Jackson company wants to know what you think

Mock trials have become big business to Linda Harmon.

Harmon, owner of Focus One in Jackson, a marketing research firm, started the company nine years ago after she could not find a focus group for an advertising client.

“There was nobody in town to do it, so I decided to establish a marketing and research firm that would include focus groups and other services,” Harmon said.

With more than 10,000 people in the databank and many more that were picked at random, Harmon`s business has doubled annually. She pays for people`s opinions, sometimes $125 a day for mock trials.

“People should be compensated,” she said. “It`s a very fair exchange. The information we retrieve is so valuable to the company.”

Mock trials have become the firm`s specialty, accounting for half of its business. Casino studies, product testing and various surveys make up most of the rest.

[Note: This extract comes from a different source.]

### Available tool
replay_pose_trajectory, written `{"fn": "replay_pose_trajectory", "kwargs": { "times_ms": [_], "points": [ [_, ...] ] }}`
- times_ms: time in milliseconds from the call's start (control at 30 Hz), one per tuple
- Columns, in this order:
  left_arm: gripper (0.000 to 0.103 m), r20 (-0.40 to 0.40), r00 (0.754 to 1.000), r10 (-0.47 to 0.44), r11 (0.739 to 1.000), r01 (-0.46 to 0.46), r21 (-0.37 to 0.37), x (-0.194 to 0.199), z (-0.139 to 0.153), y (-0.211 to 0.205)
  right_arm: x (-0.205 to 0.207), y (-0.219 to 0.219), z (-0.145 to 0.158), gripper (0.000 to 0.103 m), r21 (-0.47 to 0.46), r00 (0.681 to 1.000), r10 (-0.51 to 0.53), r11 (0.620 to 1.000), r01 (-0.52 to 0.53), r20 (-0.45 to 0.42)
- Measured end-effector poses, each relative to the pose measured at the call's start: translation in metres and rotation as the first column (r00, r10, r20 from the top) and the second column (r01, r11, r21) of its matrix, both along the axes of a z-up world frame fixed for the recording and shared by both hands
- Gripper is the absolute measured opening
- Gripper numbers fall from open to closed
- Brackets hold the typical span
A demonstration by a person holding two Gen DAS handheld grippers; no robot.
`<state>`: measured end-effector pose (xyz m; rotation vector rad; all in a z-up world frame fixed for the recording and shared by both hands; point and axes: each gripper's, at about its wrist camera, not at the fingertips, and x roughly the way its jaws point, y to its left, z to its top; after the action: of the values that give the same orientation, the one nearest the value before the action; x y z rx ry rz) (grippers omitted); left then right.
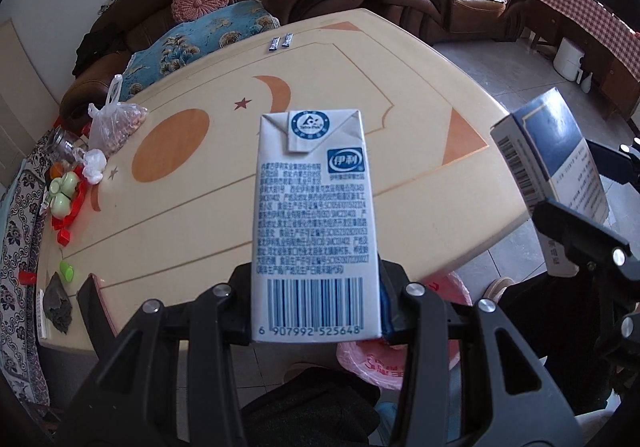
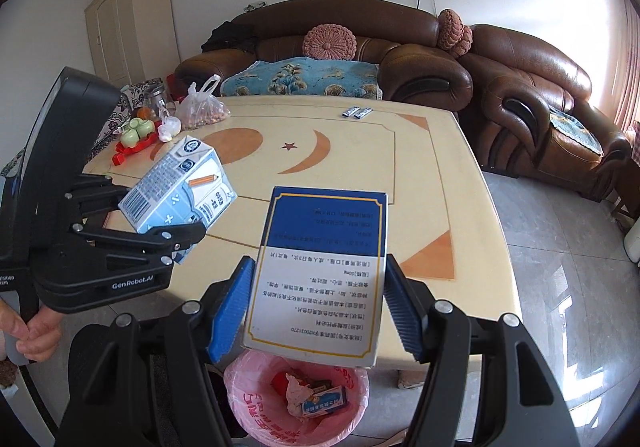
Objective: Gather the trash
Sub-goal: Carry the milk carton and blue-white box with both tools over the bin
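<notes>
**Blue cartons over a cream and orange table**

The milk carton (image 1: 314,223) at frame centre is white with blue print and a blue barcode. The flat box (image 2: 320,271) is dark blue above, white below, with a gold border. The table (image 2: 420,183) is cream, inlaid with orange moon, circle and red star. Lower centre, the bin liner (image 2: 240,379) is pink with red lettering. The sofa (image 2: 520,87) is brown leather.
</notes>
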<state>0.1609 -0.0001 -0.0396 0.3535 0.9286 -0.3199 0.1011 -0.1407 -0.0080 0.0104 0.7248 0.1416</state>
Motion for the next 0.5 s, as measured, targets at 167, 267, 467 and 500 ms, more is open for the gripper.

Focus One offers two formats for litigation research. The first, and least expensive, is usually a three-hour focus group where issues of a case are presented and a group of 12 discuss each side and sometimes deliberate. For comparison, usually two groups are done for each case with the average price per group of $2,500, she said.

The second format involves a six-hour mock trial, with 24 participants who listen to several hours of live or taped presentations and then complete questionnaires. This format is more extensive, but is most frequently used. The price tag can be around $10,000 compared to the national average of around $50,000, she said.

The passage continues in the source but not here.